Let us look at eruption prevention first. Every year in early June, priests from Aso Shrine conduct a “crater-calming ritual” (kako chinsai). Approaching the rim of the largest crater, they chant a Shinto prayer and fling three wooden wands decorated with white zigzag paper streamers down into the crater. (The three wands are offerings to the three main volcano deities: Takeiwatatsu no Mikoto, his wife Asotsuhime no Mikoto, and their grandchild Hikomiko no Kami.)
The annual harvest comes around with much greater regularity than volcanic eruptions, so the shrine conducts many more rites and festivals related to rice growing than to crater calming. These correspond to the cycle of the seasons. Spring is when the rice is planted. Summer is when the rice grows, but also when it is most likely to suffer from too much or too little rain, excessive heat, or insect damage. Autumn is when the harvest is brought in and the deities are thanked for their bounty. (This explains why most Japanese festivals take place in the autumn.)
Following this cycle, in March Aso Shrine holds a “fire-swinging” festival (Hifuri-Shinji), when torches made of reeds are swung around to celebrate the marriage of Kunitatsu no Mikoto, one of the shrine’s 12 deities, to his wife, represented by the branches of a sacred tree brought from another shrine in Aso. Their union is believed to lead to a good harvest.
The aim of the Onda Festival, held at the end of July, is the same: to pray for a good harvest. Since the rice is already well developed by this time of year, local people take the shrine deities out on a roughly five-kilometer tour of inspection through the paddies in four portable shrines. The shrine priests follow the portable shrines on horseback. Fourteen unari – women dressed from head to foot in white, their faces concealed, bear food offerings for the deities on their heads. After them come three local boys carrying stick figures topped with the heads of a man, a woman, and an ox; these figures together represent the productive power of labor. Spectators toss ripening ears of rice at the portable shrines; the more ears that stick to the shrines’ roofs, the better the harvest is expected to be.

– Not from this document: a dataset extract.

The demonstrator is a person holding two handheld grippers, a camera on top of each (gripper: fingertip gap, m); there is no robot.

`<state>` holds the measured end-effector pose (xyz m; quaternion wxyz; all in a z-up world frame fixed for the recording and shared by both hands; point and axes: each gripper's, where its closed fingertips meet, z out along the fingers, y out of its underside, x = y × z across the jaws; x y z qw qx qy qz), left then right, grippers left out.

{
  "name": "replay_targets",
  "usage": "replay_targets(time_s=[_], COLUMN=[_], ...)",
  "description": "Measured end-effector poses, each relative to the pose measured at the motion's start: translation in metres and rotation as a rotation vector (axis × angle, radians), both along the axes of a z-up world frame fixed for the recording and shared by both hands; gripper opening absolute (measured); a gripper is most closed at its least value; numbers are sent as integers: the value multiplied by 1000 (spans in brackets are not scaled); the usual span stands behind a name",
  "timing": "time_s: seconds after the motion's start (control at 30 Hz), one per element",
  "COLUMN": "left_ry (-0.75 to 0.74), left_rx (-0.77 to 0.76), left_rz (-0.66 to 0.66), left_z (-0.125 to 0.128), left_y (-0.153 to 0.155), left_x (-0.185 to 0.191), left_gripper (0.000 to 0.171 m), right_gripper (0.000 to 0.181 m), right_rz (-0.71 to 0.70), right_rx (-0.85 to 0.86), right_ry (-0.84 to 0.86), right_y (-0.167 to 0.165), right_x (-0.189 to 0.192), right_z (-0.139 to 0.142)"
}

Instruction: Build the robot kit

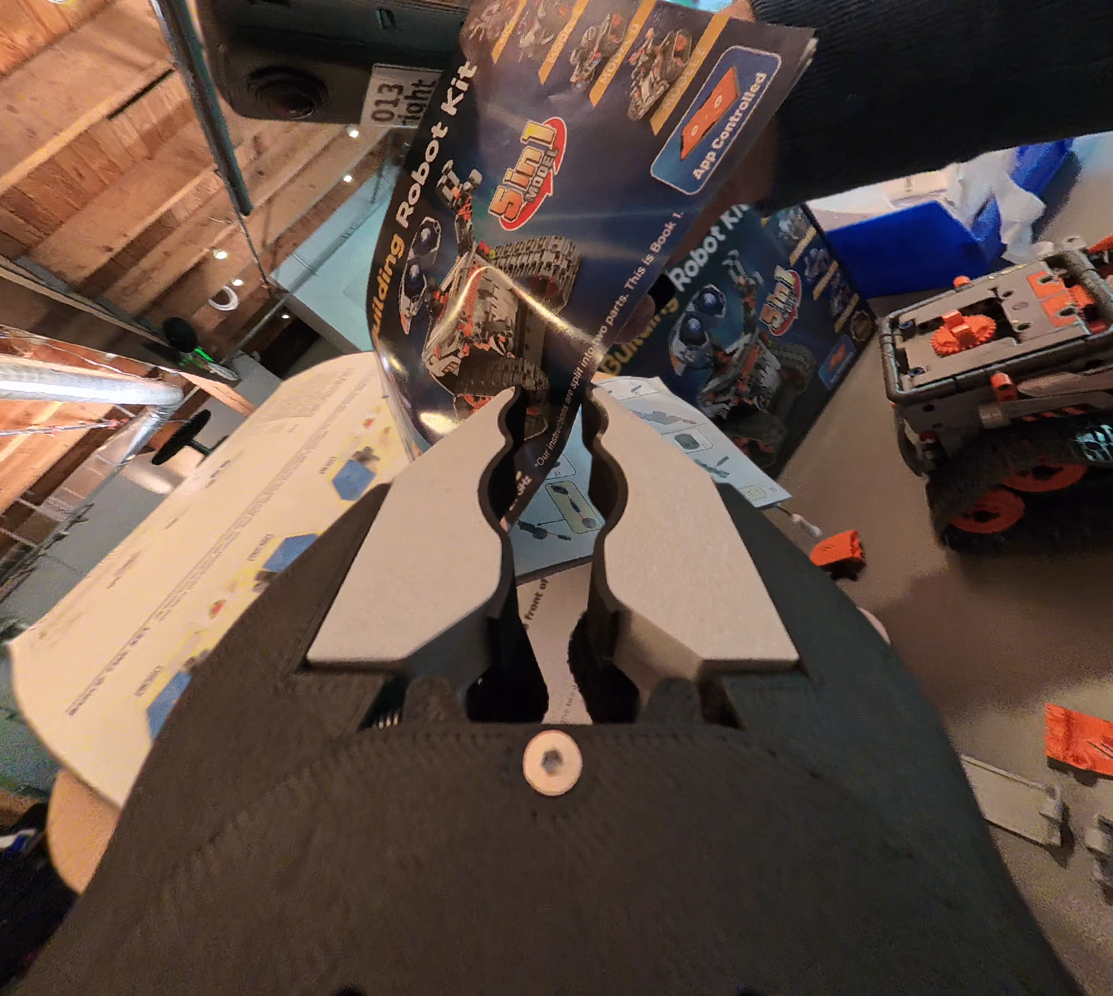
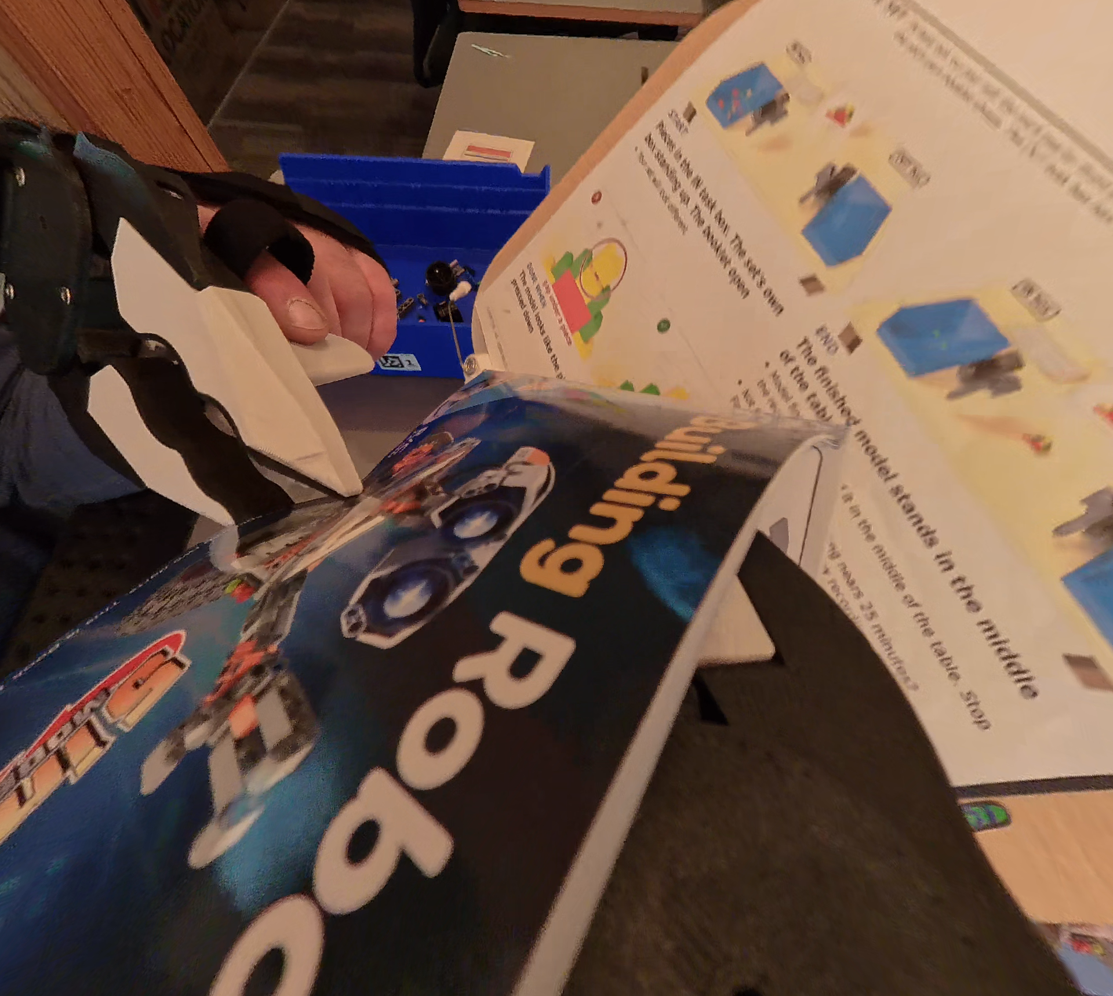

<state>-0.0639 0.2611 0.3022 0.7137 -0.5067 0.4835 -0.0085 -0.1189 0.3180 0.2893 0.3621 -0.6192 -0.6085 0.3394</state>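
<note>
A glossy dark-blue instruction booklet (image 1: 542,184) is lifted off the table and bends in the air. My left gripper (image 1: 555,398) is shut on its lower edge, and the cover runs up between the two pale fingers. The right wrist view shows the same grip from the side (image 2: 295,503), with a hand behind it. There the booklet (image 2: 421,696) lies across my right gripper and hides its fingertips; only the base of one finger (image 2: 741,630) shows. The right gripper's camera housing (image 1: 289,57) and a dark sleeve (image 1: 933,33) sit behind the booklet's top.
A large printed sheet (image 1: 180,575) lies on the round wooden table (image 2: 1024,846). The kit's box (image 1: 753,340) stands behind it. A grey and orange tracked model (image 1: 1012,395) is at the right. Loose orange parts (image 1: 837,548) are nearby. A blue bin (image 2: 421,244) holds small parts.
</note>
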Motion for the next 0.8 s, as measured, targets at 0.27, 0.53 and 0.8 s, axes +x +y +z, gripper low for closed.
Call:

In late September, the “festival of the fruit of the field” (Tanomi-sai) takes place to give thanks for the rice harvest. A display of horseback archery, held on the approach road to the lower shrine, is dedicated to the deities of the shrine. Other Aso Shrine branch shrines in the caldera have their own smaller festivals with specific agricultural aims, such as fending off strong winds or frost.
In recognition of their cultural significance, Aso’s agricultural festivals were designated an Important Intangible Folk-Cultural Property by the Agency for Cultural Affairs in 1982.